Kritisiert werden u.a. die Werte zum benötigten Luftaustausch und die automatisierte mechanische Lüftung. Auch wird darüber diskutiert, wie weit die Hinweispflichten des Fensterbauers oder Dachdeckers
gehen, die ja bei Sanierungen und Einzelmaßnahmen von der Norm betroffen sind. Vielfach wird nur der Aspekt der Beseitigung von Feuchtelasten bzw. die Lüftung zum Leuchteschutz diskutiert.

Ein weitaus höherer Lüftungsbedarf entsteht jedoch aufgrund folgender hygienischer Aspekte:

  • Schadstoffabtransport: Ausdünstungen aus Möbeln und Baustoffen etc. erfolgen kontinuierlich, sodass zur Begrenzung der Konzentration kurze Lüftungsintervalle oder permanente Grundlüftung erforderlich sind.
  • Abtransport von Fasern, Partikeln und Allergenen in Form von Aerosolen und Stäuben, die entweder selbst eine Gefahr darstellen (Asbest, Pilzsporen, künstliche Mineralfasern) oder als Träger für schwer flüchtige Schadstoffe (z.B. PAK`s, Biozide) dienen können.
  • Begrenzung des CO2-Gehaltes der Raumluft und Versorgung mit ausreichend Sauerstoff. Bei fehlendem oder unzureichendem Luftaustausch sinkt der Gehalt an lebenswichtigem Sauerstoff, während gleichzeitig die CO2-Konzentration steigt. Beides führt zu Müdigkeit, Konzentrationsschwäche, Kopfschmerzen und weiteren unspezifischen Symptomen („Sick Building Syndrom“). Die CO2-Konzentration ist dabei ein allgemeiner Indikator für die Gesamtmenge der vom Menschen abgegebenen, organischen Emissionen und Geruchsstoffen und damit gut zur Bewertung und Regelung der Notwendigkeit eines Lüftungsvorganges geeignet.
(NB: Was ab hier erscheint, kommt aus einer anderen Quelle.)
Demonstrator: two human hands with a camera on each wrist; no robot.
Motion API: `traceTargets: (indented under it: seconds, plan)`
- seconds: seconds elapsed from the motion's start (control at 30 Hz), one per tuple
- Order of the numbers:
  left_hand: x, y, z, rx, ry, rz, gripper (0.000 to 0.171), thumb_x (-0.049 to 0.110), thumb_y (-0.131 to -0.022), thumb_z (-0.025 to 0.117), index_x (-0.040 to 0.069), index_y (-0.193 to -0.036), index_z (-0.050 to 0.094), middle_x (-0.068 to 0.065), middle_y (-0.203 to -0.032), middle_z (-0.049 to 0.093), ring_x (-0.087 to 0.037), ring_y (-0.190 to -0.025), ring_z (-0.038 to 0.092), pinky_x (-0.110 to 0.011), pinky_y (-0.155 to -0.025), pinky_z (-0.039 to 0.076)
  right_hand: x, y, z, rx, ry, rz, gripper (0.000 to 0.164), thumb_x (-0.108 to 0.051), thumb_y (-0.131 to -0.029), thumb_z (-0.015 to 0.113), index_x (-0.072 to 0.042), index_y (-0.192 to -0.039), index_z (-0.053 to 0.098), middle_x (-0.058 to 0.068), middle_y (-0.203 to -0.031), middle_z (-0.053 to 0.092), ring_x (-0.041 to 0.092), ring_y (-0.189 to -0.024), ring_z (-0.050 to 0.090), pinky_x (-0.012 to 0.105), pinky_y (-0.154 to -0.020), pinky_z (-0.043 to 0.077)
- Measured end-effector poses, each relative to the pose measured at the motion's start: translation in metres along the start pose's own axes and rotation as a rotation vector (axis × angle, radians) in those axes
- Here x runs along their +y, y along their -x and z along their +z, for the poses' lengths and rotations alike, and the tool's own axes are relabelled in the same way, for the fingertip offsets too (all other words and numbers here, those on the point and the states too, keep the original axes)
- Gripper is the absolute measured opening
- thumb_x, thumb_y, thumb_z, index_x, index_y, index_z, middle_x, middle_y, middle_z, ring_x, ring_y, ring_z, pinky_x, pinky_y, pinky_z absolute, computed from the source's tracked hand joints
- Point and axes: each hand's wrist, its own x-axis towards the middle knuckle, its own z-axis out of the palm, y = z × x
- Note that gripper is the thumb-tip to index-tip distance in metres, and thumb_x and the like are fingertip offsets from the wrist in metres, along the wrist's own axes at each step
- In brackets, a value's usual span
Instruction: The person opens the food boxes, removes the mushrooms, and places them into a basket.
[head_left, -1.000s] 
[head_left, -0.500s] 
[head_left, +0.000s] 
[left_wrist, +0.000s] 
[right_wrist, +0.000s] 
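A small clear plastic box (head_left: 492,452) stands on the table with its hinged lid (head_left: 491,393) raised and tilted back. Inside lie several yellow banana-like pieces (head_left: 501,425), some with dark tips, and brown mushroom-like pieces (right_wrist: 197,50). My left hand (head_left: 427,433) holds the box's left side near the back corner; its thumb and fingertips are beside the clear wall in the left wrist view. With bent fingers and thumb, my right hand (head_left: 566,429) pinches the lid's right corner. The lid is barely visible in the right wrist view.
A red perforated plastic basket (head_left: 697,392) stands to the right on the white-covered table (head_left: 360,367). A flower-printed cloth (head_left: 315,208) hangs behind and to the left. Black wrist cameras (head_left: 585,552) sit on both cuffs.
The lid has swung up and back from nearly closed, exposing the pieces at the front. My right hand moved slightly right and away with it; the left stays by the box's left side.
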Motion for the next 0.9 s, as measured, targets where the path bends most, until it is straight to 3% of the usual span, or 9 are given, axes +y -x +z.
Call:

Die Sicherstellung dieser hygienischen Lüftung wird durch die weiteren Lüftungsstufen in der DIN 1946-6 (reduzierte Lüftung, Grundlüftung und Spitzenlastlüftung) gewährleistet.
    Die Anforderung an einen erforderlichen hygienischen Luftwechsel besteht allerdings nicht erst seit Änderung der DIN 1946-6.
    In der bauaufsichtlich eingeführten DIN 4108-2 wurde schon die Forderung nach 12 vollständigen Luftwechseln am Tag gestellt:
  • DIN 4108-2 Ziffer 4.2.3: „Auf ausreichenden Luftwechsel ist aus Gründen der Hygiene, der Begrenzung der Raumluftfeuchte … nach bauaufsichtlichen Vorschriften … zu achten.“ Dies ist in der Regel der Fall, wenn während der Heizperiode ein auf das Luftvolumen innerhalb
    der Systemgrenze bezogener durchschnittlicher Luftwechsel von 0,5 (1/h) bei der Planung sichergestellt wird.
  • In der EnEV § 6 (2) wird hierzu angeführt: „Zu errichtende Gebäude sind so auszuführen, dass der zum Zwecke der Gesundheit erforderliche Mindestluftwechsel sichergestellt ist.“
    Leider wurde in der DIN 4108 nicht erläutert, wie und durch wen der notwendige Luftwechsel erbracht werden muss. Diese fehlenden Angaben führen bis dato zu der stetig anwachsenden Anzahl von juristischen Auseinandersetzungen mit einem Schimmelpilz-Hintergrund.
    Die regelmäßige Rechtsprechung betrachtet für Nutzer 2 – 3 manuelle Lüftungsvorgänge für zumutbar (selbst diese werden meist noch unzureichend und falsch ausgeführt). Es verbleiben aber nun noch 9 – 10 Luftwechsel, die vom Gebäude (welches dem Stand der Technik entsprechend abgedichtet ist) nutzerunabhängig erbracht werden müssen.